I would like to acknowledge NASDA for all the work you have done on these reviews. We are committed to participating with you and supporting these efforts. I understand that some states already have waiting lists of farmers that have requested readiness reviews, which shows their value. This work has been an excellent example of the collaborative approach to food safety that we are striving for in a more fully-integrated food safety system, and it is a great example of the educate-before-we-regulate approach.
There are other efforts underway as well to support our emphasis on training for 2018. This includes progress on training for industry, state regulators, FDA inspectors, and Cooperative Extension agents.
Through training offered by the Produce Safety Alliance alone, more than 300 farmer training courses have been conducted. This includes domestic trainings in 39 states and over 80 international trainings. So far, more than 6,000 farmers have been trained through these programs. There have also been 35 train-the-trainer courses in 26 states, with more than 1,100 trainers trained.
To support the international community, the Produce International Partnership for Education is developing and distributing food safety training and outreach, ensuring that the educational materials available are culturally and technologically sensitive.
I know that regulator training is of special interest, and is key in preparing your staffs to conduct inspections starting in 2019. Working with NASDA, we’ve identified the number of additional state regulators who will need training, and I’m happy to say that the six trainings planned for 2018 should cover the remaining training needs.
We also heard NASDA’s concerns around the content of the produce regulator training courses. We understand and agree that the first round of regulator training is critical and we both agreed that no training course, especially the first one in a previously unregulated area, will be perfect. We heard NASDA’s concerns that extension agents are critical partners in our “educate before and while we regulate” approach and that they require training, in order to help farmers comply with the rule.

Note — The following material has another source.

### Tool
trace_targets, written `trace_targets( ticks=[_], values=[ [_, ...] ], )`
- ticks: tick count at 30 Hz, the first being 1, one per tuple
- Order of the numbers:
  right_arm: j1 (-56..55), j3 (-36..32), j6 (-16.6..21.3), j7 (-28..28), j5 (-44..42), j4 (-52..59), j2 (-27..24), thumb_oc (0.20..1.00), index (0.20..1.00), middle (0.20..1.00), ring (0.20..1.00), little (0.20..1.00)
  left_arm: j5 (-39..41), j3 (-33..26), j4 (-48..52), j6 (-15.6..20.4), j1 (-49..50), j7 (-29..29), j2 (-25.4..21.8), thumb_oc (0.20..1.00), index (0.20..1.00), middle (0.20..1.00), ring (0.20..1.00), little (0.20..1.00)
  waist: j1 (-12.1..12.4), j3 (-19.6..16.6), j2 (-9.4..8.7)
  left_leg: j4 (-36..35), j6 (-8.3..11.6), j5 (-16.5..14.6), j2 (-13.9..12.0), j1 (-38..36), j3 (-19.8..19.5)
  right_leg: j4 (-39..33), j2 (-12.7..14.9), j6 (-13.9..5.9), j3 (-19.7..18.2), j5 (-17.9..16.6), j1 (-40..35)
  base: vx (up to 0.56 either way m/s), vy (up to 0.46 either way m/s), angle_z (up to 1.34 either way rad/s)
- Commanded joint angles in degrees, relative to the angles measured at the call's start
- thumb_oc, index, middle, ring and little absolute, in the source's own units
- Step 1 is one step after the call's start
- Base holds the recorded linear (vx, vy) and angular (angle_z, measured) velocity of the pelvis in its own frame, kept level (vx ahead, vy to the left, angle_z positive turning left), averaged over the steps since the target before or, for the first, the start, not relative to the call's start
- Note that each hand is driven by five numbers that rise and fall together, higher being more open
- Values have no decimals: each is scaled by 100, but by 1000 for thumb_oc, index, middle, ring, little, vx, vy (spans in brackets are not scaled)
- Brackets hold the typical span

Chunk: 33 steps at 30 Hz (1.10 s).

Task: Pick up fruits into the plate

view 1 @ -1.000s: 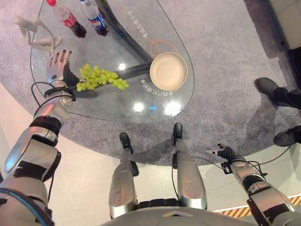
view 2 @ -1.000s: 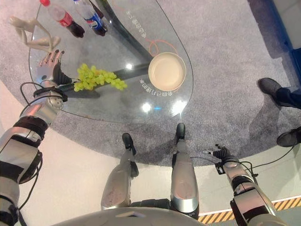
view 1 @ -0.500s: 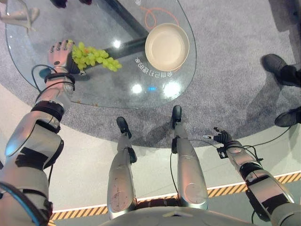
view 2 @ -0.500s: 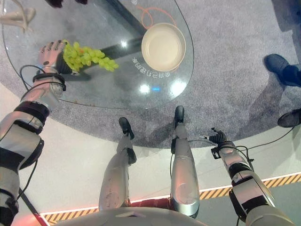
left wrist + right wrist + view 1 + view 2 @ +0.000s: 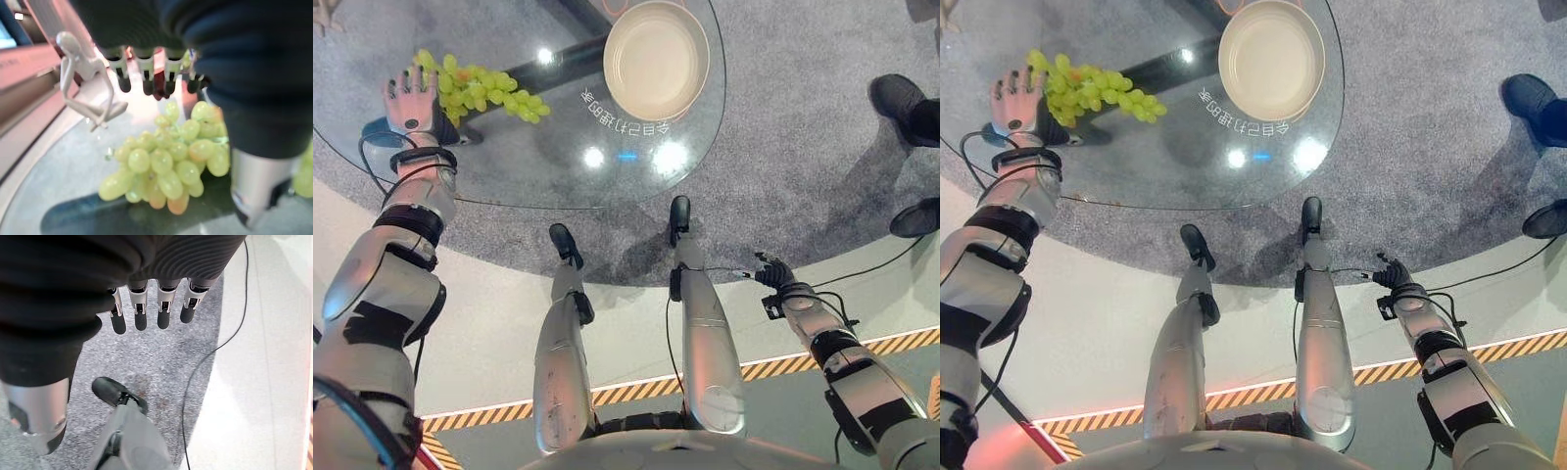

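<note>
On the round glass table [image 5: 509,176], the bunch of green grapes [image 5: 480,90] lies toward the robot's left side, well apart from the cream plate [image 5: 656,59], which sits w/ nothing in it on the far part of the glass. Printed lettering runs on the glass just beside the plate, on the robot's side of it.

Left hand [image 5: 408,93] is right at the grapes, on the side away from the plate, fingers straight and spread, not wrapped round anything. Left wrist view: the dark fingertips [image 5: 146,85] hang past the bunch, the thumb stands beside it, and the grapes [image 5: 166,164] rest on the glass betw. them. Hand looks like it's touching the outer grapes, but I can't be sure from the head views. Beyond the grapes, farther still from the plate, a white seated figurine [image 5: 85,81] stands on the glass.

Right hand [image 5: 1389,273] hangs low, well away from the table, over grey carpet and pale floor. Fingers [image 5: 140,313] straight and relaxed, holding nothing.

Off to the plate's right, on the carpet, a person's dark shoes [image 5: 901,98] show by the frame edge.
</note>
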State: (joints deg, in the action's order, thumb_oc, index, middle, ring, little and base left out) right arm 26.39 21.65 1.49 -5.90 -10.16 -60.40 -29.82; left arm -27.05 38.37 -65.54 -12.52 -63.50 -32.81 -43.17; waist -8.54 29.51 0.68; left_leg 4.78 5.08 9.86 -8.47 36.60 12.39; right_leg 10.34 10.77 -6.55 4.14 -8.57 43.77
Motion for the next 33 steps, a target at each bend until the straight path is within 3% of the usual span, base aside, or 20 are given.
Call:
trace_targets(
  ticks=[1, 12, 18, 22, 23, 24, 29, 30, 31, 32, 33],
  values=[
    [-186, 258, 49, -66, -156, 264, -249, 1000, 1000, 1000, 1000, 1000, -94, -400, -333, -378, -460, -575, -500, 1000, 1000, 1000, 1000, 1000, -77, 29, -249, 1028, -40, -916, 490, 573, -48, 617, -491, 176, 270, 773, 98, 16, 11, -6],
    [-288, 373, 225, -111, -222, 334, -197, 1000, 1000, 1000, 1000, 1000, 337, -569, -473, -256, -903, -1772, -510, 1000, 1000, 1000, 1000, 1000, -132, 29, -338, 1326, -55, -1021, 471, 904, -144, 820, -540, 227, 163, 841, 419, 3, 1, -1],
    [-334, 381, 348, -150, -264, 348, -182, 1000, 1000, 1000, 1000, 1000, 774, -527, -569, -155, -1083, -1791, -509, 1000, 1000, 1000, 1000, 1000, -159, 29, -358, 1430, -70, -1077, 481, 1009, -205, 899, -551, 237, 127, 852, 524, 0, 0, 0],
    [-340, 396, 372, -167, -267, 473, -160, 1000, 1000, 1000, 1000, 1000, 1321, -605, -662, 35, -1082, -1331, -449, 1000, 1000, 1000, 1000, 1000, -189, 29, -393, 1436, -63, -1083, 470, 1041, -203, 900, -568, 233, 112, 845, 554, 0, 0, 0],
    [-320, 407, 347, -177, -272, 569, -165, 1000, 1000, 1000, 1000, 1000, 1323, -591, -694, 60, -1113, -830, -401, 1000, 1000, 1000, 1000, 1000, -211, 29, -405, 1431, -59, -1086, 464, 1053, -199, 888, -575, 226, 100, 841, 565, 8, 7, 3],
    [-311, 411, 353, -180, -270, 578, -166, 1000, 1000, 1000, 1000, 1000, 1303, -567, -713, 106, -1126, -682, -390, 1000, 1000, 1000, 1000, 1000, -218, 29, -406, 1430, -59, -1086, 460, 1057, -194, 887, -575, 224, 97, 837, 572, 0, 0, 0],
    [-232, 398, 229, -243, -213, 900, -272, 1000, 1000, 1000, 1000, 1000, 1024, -70, -941, -162, -1163, 1042, -293, 1000, 1000, 1000, 1000, 1000, -317, 29, -378, 1350, -54, -1041, 473, 1070, -112, 763, -565, 184, 51, 738, 611, 14, 45, -1],
    [-266, 400, 215, -236, -205, 923, -293, 1000, 1000, 1000, 1000, 1000, 1026, 12, -979, -135, -1108, 1257, -275, 1000, 1000, 1000, 1000, 1000, -317, 29, -354, 1397, -11, -1239, 470, 945, -167, 819, -577, 138, 31, 914, 495, 73, 74, -6],
    [-256, 369, 189, -227, -188, 987, -348, 1000, 1000, 1000, 1000, 1000, 877, 147, -1032, -196, -1068, 1714, -261, 1000, 1000, 1000, 1000, 1000, -337, 29, -330, 1395, -15, -1233, 481, 949, -152, 808, -572, 134, 21, 892, 511, 77, 55, -6],
    [-262, 362, 182, -226, -184, 1003, -359, 1000, 1000, 1000, 1000, 1000, 836, 172, -1040, -197, -1056, 1808, -256, 1000, 1000, 1000, 1000, 1000, -337, 29, -324, 1400, -16, -1240, 482, 944, -150, 810, -573, 133, 19, 895, 508, 12, 83, -9],
    [-224, 338, 105, -227, -168, 1122, -448, 1000, 1000, 1000, 1000, 1000, 716, 403, -1048, -243, -967, 2368, -236, 1000, 1000, 1000, 1000, 1000, -363, 29, -274, 1394, -16, -1225, 492, 957, -115, 798, -560, 121, 4, 869, 536, 16, 89, -8]
  ],
)
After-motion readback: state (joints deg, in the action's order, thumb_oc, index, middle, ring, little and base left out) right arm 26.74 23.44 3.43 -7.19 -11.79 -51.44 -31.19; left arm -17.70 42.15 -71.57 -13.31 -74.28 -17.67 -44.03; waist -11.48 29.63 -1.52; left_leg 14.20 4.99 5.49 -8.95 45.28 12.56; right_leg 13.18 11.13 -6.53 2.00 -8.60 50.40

Last December we took an unprecedented step in hosting a workshop to review the produce regulator training and receive feedback from NASDA and industry on how the training can be improved. We received valuable input, and are committed to making fixes to the curriculum where necessary.
As you may know, we did launch the produce training for regulators this month. While the training content remains a work in progress, it will continue to evolve as we learn more about the industry and get more experience under our belts. We have committed to not only provide additional training and information to participants of the early classes as it becomes available, but to also provide an updated training-information webinar or similar action prior to the start of inspections in Spring 2019.
Inspectional Documentation and Dispute Mitigation and Resolution Procedures
While we have accomplished a lot in recent months, there are still issues to resolve. FDA remains committed to evaluating new inspection documentation and dispute resolution processes. Like you, we want to establish processes that promote fairness and consistency between FDA and state inspections, and that promote effective, efficient communication of any concerns that are observed during produce inspections.
FDA staff have held extensive conversations with NASDA on what processes can be established to avoid and, if necessary, resolve disagreements about inspectional observations. In these conversations, we have made forward progress on a number of steps FDA will take to mitigate the potential for disputes to occur in the first place.
At our November meeting of the FDA-NASDA Leadership Group, it was clear that we had succeeded in reaching full agreement on many components of the framework for dispute mitigation and resolution. Nevertheless, we still have work to do on the procedures that will take place if a dispute between regulators does occur. For this remaining component, there are legal questions that we continue to discuss internally. I have a sincere interest in resolving the concern, and am exploring various options.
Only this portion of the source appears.